Hem cinsel saldırı farkındalığı hem de siyasetteki yozlaşma hakkındaki tartışmalarla, bu dizi bir yumruk gibi. Cinsel saldırı, siyaset ve yolsuzluk gibi toplumun en tabu konularından bazılarını ele alıyor ve bunları hızlı tempolu, tıka basa izlenebilecek bir belgesel dizide harmanlıyor. Sonuçta, tartışmalı skandallarla ilgili belgeselleri kim sevmez ki?
22 American Nightmare (2024)
American Nightmare, bu fazlasıyla gerçek dizi için uygun bir başlık. 2015’te bir haneye tecavüz olayının ardından kayıp bir kadın ortaya çıkınca, o gece yaşanan şaşırtıcı olayları polise anlatmak erkek arkadaşına kalır. Başından beri anlattığı hikâye, dalgıç kıyafetli adamlardan muhtemelen hileli bir fidye çağrısına kadar saçmalıktan başka bir şey değildir. Kız arkadaşı birkaç gün sonra sağ bulunduğunda işler daha da garip bir hal alır ve aslında onun hikayesini doğrulayabilir. Polise yalan mı söylüyorlardı? Yoksa henüz çözülmemiş bir suç, onların çılgın hikâyesini doğrulamanın anahtarı mı olacaktır?
Netflix’de İzleyebileceğiniz En İyi Gerçek Suç Belgeselleri
Belki de bu yüzden bu hikâye bu kadar ilgi çekici.
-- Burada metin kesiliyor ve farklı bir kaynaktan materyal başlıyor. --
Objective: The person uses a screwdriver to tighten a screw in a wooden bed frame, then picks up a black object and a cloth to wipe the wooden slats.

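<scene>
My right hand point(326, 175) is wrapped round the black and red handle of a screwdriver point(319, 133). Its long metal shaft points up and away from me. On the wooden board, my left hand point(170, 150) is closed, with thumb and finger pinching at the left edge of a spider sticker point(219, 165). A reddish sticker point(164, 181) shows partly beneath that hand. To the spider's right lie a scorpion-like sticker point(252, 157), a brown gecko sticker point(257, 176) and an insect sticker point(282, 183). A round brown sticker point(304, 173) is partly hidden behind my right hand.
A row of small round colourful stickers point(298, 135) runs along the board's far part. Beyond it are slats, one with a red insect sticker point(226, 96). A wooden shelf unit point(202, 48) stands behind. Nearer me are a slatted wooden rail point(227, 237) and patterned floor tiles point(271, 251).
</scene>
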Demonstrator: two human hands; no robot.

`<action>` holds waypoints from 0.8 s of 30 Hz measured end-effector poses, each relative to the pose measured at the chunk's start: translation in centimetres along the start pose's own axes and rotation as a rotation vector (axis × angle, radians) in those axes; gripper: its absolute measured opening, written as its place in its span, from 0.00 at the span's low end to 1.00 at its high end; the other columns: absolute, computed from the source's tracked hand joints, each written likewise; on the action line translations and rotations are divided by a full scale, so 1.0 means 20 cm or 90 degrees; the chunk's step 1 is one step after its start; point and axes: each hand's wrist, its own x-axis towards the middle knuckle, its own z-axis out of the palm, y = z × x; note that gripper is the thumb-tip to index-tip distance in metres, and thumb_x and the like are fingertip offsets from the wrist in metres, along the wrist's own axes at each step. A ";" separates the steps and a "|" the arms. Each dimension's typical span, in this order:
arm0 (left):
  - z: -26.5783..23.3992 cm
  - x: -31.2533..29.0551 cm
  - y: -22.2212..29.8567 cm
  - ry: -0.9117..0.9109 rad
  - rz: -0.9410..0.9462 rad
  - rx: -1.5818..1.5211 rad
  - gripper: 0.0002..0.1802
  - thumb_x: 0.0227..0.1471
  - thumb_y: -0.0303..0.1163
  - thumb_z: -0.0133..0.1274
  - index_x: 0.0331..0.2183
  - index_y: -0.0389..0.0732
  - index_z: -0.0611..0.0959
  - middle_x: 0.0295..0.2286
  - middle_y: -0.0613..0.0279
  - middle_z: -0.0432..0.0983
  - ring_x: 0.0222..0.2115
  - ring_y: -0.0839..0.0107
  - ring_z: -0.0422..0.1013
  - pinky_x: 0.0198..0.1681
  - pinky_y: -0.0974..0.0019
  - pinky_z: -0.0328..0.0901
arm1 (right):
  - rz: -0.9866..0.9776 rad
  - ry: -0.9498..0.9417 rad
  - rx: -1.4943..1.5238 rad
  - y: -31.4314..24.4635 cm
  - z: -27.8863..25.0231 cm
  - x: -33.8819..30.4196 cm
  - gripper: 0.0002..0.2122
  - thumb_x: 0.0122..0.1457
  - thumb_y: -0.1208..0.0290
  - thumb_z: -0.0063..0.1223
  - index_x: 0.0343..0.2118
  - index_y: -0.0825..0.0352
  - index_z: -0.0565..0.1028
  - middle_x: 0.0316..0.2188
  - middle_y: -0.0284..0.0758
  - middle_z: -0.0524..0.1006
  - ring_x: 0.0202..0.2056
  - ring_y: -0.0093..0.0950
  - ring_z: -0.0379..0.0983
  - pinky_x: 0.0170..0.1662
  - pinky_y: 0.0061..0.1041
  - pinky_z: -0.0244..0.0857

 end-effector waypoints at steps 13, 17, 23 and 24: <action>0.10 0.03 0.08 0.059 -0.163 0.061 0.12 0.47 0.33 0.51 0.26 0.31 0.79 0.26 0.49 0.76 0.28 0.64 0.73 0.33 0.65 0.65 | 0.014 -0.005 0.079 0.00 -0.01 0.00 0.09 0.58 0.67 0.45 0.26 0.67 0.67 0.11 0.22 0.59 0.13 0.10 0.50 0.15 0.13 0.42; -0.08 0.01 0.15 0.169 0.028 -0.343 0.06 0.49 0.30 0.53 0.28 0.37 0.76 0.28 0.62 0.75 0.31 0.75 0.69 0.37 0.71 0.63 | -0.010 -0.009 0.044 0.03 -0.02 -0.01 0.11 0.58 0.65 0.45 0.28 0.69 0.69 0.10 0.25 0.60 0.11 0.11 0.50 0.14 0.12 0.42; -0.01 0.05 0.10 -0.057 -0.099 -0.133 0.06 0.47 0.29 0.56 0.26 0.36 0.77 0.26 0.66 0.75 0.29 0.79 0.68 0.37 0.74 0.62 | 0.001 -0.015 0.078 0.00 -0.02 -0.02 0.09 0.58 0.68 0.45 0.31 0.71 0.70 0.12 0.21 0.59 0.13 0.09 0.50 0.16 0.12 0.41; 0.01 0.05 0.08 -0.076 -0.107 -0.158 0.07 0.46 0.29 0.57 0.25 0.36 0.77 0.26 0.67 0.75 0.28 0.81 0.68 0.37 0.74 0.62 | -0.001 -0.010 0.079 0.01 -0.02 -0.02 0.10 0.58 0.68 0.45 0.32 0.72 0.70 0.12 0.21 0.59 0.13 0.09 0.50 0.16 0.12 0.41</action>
Bariz cevabın doğru cevap olmadığı nadir zamanlardan birini gösteriyor. Dürüst olmak gerekirse, çiftin daha sonra müfettişlere anlatacakları hikâye de en az onlar kadar zorlama görünüyordu.
21 Amanda Knox (2016)
Amanda Knox ismi, cinayetle ilgili fısıltılara ve sorulara yol açıyor. Ancak gerçek hikâye bu kadar basit değil. Yurtdışında okurken oda arkadaşı Meredith Kercher’i 2007 yılında öldürmekten iki kez hüküm giyen ve daha sonra beraat eden Amanda Knox, medyanın davasında oynadığı rolü ustalıkla ele alırken, parmaklıklar ardında ve ötesinde geçirdiği zamanı da vurguluyor.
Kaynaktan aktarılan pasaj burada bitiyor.